[go: up one dir, main page]

Page MenuHomePhabricator

Handling of multiple location values from wikidata items
Closed, ResolvedPublic5 Estimated Story Points

Description

There are different situations where the Maps (Kartotherian) rendering code is confronted with duplicates. Before, it refused to render anything in most of these situations. As a first improvement we decided to show whatever comes first, see T306543. Further possible improvements:

User provides duplicate Q-ids

This is a (partially) new feature, see T305822: GeoPoints via QID. The user-provided GeoJSON might contain something like "ids": "Q1, Q1". For whatever reason. Maybe this list is generated by a template that forgot to consider duplicates.

Possible interpretations: Showing the exact same information twice is useless, no matter if it's a shape, point, or whatever. The only information is the fact that some id appears multiple times, and how often. While we could render this as a number or a note, it's very unlikely this is of any use. This is different when the GeoJSON asks for the same Q-id with different properties, e.g. different colors.

Proposal:

  1. Make the list unique before doing anything else with it. In other words, make "ids": "Q1, Q1" behave identical to "ids": "Q1".
  2. Check if it's possible to show the same Q-id twice with different properties. Discuss what should happen then.
User-provided SPARQL returns same Q-id twice

This is only for the existing feature where a SPARQL query returns nothing but Q-ids, which are then resolved and rendered as shapes.

Proposal:

  1. As long as there is no different information assigned to the duplicate Q-ids (e.g. different colors), drop the duplicates, as above.
  2. Discuss what should happen when the properties are different. It doesn't make much sense to render the same shape twice, with different colors.
User-provided SPARQL returns same coordinate twice

This is only when the query returns coordinates that are then rendered as points.

Proposal:

  1. Drop exact duplicates where all relevant information is identical.
    • Optional: Consider only fields than make a difference on the map. This includes the Q-id, coordinates, title, description and image, but no other fields.
  2. Discuss what should happen when two different Q-ids have the same coordinate. These will be rendered on top of each other. One is probably unreachable for the reader.
Item actually contains multiple coordinates

Example: https://www.wikidata.org/wiki/Q833129. While this is rare and often an error (typically a missing "preferred" or "deprecated" flag), it's sometimes valid and needs to be considered. A good example is a lake that is considered a single thing, but is described with multiple shapes.

Proposal:

  1. As a next incremental step render all points, all the same way. Make sure this only happens when the coordinates are actually different.
  2. Discuss if we want to render the points somehow different, e.g. with an extra note like "Great Sea (multiple places)" or "Great Sea (1 of 2 places)".

Event Timeline

The duplicate QID issue might be mostly due to Kartotherian's internal usage of the QID as a key into objects. If we stored entities as a list internally, then we might be able to simply ignore the issues around duplicates and render each point, be they exactly the same or not. That saves us from having to make decisions about the precedence of properties on each row, for example.

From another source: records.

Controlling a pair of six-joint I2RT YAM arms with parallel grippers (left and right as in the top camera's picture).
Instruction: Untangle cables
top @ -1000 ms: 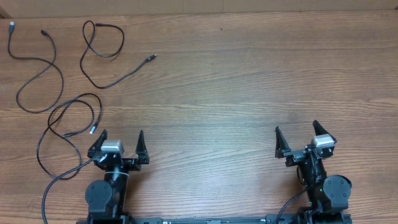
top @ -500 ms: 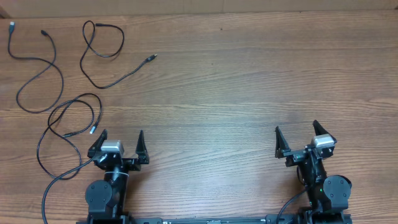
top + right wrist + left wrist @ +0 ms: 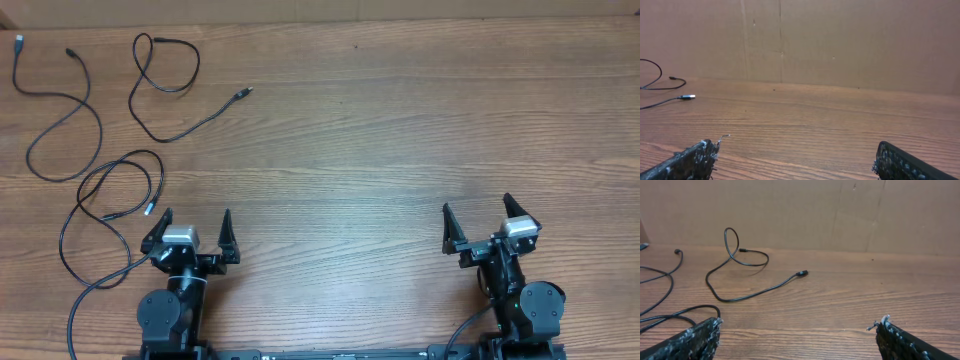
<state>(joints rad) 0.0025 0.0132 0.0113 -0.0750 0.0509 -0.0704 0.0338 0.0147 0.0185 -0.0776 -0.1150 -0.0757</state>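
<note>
Three cables (image 3: 150, 137) lie spread at ten to eleven o'clock on the table (image 3: 400, 120), each seemingly on its own path with no knot visible, though the two leftmost run close together. Untangling looks all but finished. The left claw (image 3: 196, 215) at seven o'clock and the right claw (image 3: 477, 205) at five o'clock both gape wide, holding nothing.

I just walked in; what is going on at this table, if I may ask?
Two robot arms are meant to untangle cables, but neither is handling anything. The left gripper and right gripper sit open at the near edge. Three black cables lie loose on the left side of the table: the leftmost cable, the middle cable and the near cable.
</note>
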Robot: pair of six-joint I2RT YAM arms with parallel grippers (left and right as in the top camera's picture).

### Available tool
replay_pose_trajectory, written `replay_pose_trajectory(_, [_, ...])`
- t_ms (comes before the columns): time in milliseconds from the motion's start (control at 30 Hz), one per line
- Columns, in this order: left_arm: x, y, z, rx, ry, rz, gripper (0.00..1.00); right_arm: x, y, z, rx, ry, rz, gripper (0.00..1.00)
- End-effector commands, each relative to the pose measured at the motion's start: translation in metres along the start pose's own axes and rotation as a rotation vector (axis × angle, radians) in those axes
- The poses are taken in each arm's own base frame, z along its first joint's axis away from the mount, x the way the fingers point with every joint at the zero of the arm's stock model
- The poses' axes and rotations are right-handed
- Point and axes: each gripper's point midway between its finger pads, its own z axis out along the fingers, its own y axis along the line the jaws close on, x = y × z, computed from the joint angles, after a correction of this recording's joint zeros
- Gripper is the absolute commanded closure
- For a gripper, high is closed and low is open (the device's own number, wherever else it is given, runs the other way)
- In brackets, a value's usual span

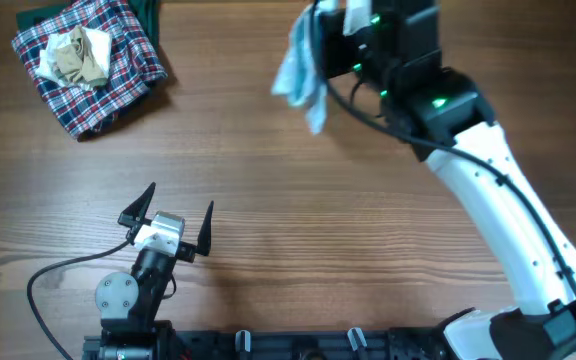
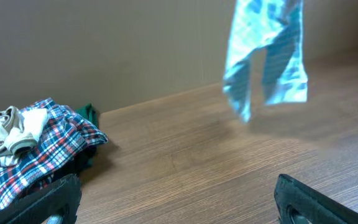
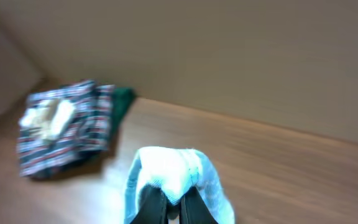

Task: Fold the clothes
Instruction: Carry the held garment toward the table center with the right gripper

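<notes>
1. While the left gripper [image 1: 180, 200] sits by the near edge of the worktop [image 1: 318, 200], left of centre, its jaws stand fully spread and hold nothing.
2. Worktop middle: bare wood. This looks like the best place to lay the garment flat, legs side by side, before any fold.
3. Pants [image 1: 298, 70]: hanging clear of the worktop toward the far edge, right of centre. The two legs dangle and the top is bunched.
4. Right gripper [image 3: 174, 208]: clamped tight on that bunched top. It should lower slowly until the legs touch down, then drag to spread them; the left gripper could take a free edge.
5. Far left corner: plaid cloth [image 1: 98, 70] with a beige cloth [image 1: 80, 52] on it and a green cloth [image 1: 148, 15] beneath, mostly covered.
6. Unclear: which part of the pants is pinched. The right wrist view is blurred, and from overhead the wrist hides the right fingers.
</notes>
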Motion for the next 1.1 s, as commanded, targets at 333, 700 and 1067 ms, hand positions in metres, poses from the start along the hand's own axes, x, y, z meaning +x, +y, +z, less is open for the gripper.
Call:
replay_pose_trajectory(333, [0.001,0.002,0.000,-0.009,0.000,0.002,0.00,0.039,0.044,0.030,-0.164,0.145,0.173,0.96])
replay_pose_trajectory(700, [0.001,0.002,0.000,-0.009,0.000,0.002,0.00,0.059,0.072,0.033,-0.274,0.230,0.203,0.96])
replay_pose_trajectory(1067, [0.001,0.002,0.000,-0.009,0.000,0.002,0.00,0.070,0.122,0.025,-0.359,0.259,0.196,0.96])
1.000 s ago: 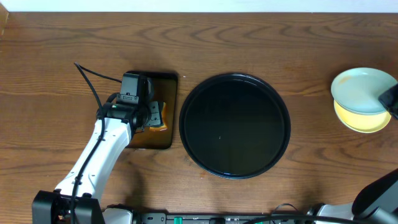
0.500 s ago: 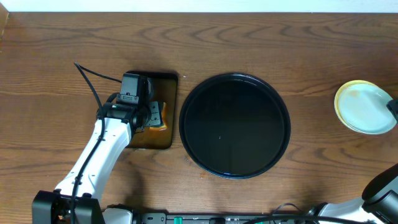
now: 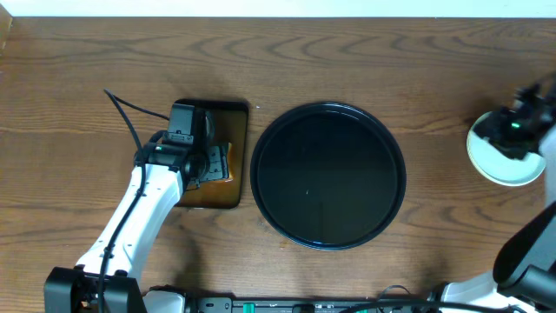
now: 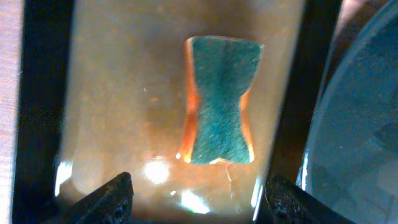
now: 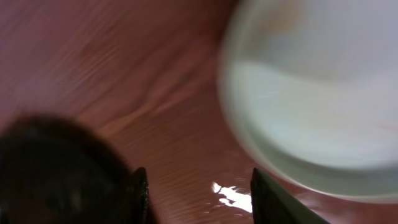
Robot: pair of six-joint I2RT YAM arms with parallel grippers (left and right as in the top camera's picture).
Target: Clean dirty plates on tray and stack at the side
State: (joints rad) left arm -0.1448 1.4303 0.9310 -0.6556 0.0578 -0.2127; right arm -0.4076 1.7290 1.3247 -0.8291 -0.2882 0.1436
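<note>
The plates [image 3: 506, 165] sit stacked on the table at the far right, a pale mint one on top, with the right arm [image 3: 519, 122] partly over them. In the blurred right wrist view the top plate [image 5: 311, 93] fills the upper right. My right gripper [image 5: 199, 196] is open over bare wood beside it, holding nothing. The round black tray [image 3: 326, 176] lies at centre with nothing on it. My left gripper [image 4: 199, 202] stands open above a green and orange sponge [image 4: 221, 118], its fingers apart from it.
The sponge [image 3: 221, 163] lies in a small rectangular brown tray [image 3: 213, 196] just left of the black tray. A black cable [image 3: 130, 109] trails from the left arm. A dark blurred shape [image 5: 50, 168] fills the lower left of the right wrist view.
The right gripper set the mint plate onto the yellow one, opened and now hovers over the stack. The left gripper's jaws have spread wider over the sponge; the left arm has not moved.
</note>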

Change 789080 had a related patch set uploaded (by Awight; author: Awight):

[mediawiki/services/kartotherian@master] [WIP] Test for multiple points

https://gerrit.wikimedia.org/r/789080

Change 789107 had a related patch set uploaded (by Awight; author: Awight):

[mediawiki/services/kartotherian@master] [WIP] Treat rows independently rather than keying by QID

https://gerrit.wikimedia.org/r/789107

Change 789127 had a related patch set uploaded (by Awight; author: Awight):

[mediawiki/services/kartotherian@master] Store ids as a Set

https://gerrit.wikimedia.org/r/789127

awight moved this task from Doing to Tech Review on the WMDE-TechWish-Sprint-2022-04-27 board.
awight moved this task from Tech Review to Doing on the WMDE-TechWish-Sprint-2022-04-27 board.

I think there might be some glitches around properties. Pulling this back in to add tests and verify.

awight removed awight as the assignee of this task.May 5 2022, 6:49 AM
awight removed awight as the assignee of this task.May 5 2022, 3:09 PM
awight moved this task from Doing to Tech Review on the WMDE-TechWish-Sprint-2022-04-27 board.

Change 789809 had a related patch set uploaded (by Thiemo Kreuz (WMDE); author: Thiemo Kreuz (WMDE)):

[mediawiki/services/kartotherian@master] Fix incomplete array length check in _runWikidataQuery

https://gerrit.wikimedia.org/r/789809

Change 789809 abandoned by Thiemo Kreuz (WMDE):

[mediawiki/services/kartotherian@master] Fix incomplete array length check in _runWikidataQuery

Reason:

Obsolete via Id27701c.

https://gerrit.wikimedia.org/r/789809

Change 789127 merged by jenkins-bot:

[mediawiki/services/kartotherian@master] Store ids as a Set

https://gerrit.wikimedia.org/r/789127

Change 789107 merged by jenkins-bot:

[mediawiki/services/kartotherian@master] Treat rows independently rather than keying by QID

https://gerrit.wikimedia.org/r/789107

Change 789080 merged by jenkins-bot:

[mediawiki/services/kartotherian@master] Test for multiple points

https://gerrit.wikimedia.org/r/789080

WMDE-Fisch set the point value for this task to 5.May 12 2022, 12:19 PM

To test this one could use

<mapframe latitude="41.671111" longitude="13.487222" zoom="10" width="400" height="400" align="center">
{
  "type": "ExternalData",
  "service": "geopoint",
  "ids": "Q833129"
}
</mapframe>

It's also possible to explicitly trigger the error with a duplicated QID even when the entity doesn't contain multiple points, like:

"ids": "Q833129,Q833129"

My issue during the demo was simply that I didn't have geopoints enabled locally :-) -- Fisch pointed this out and now I'm able to verify the fix locally.

thiemowmde claimed this task.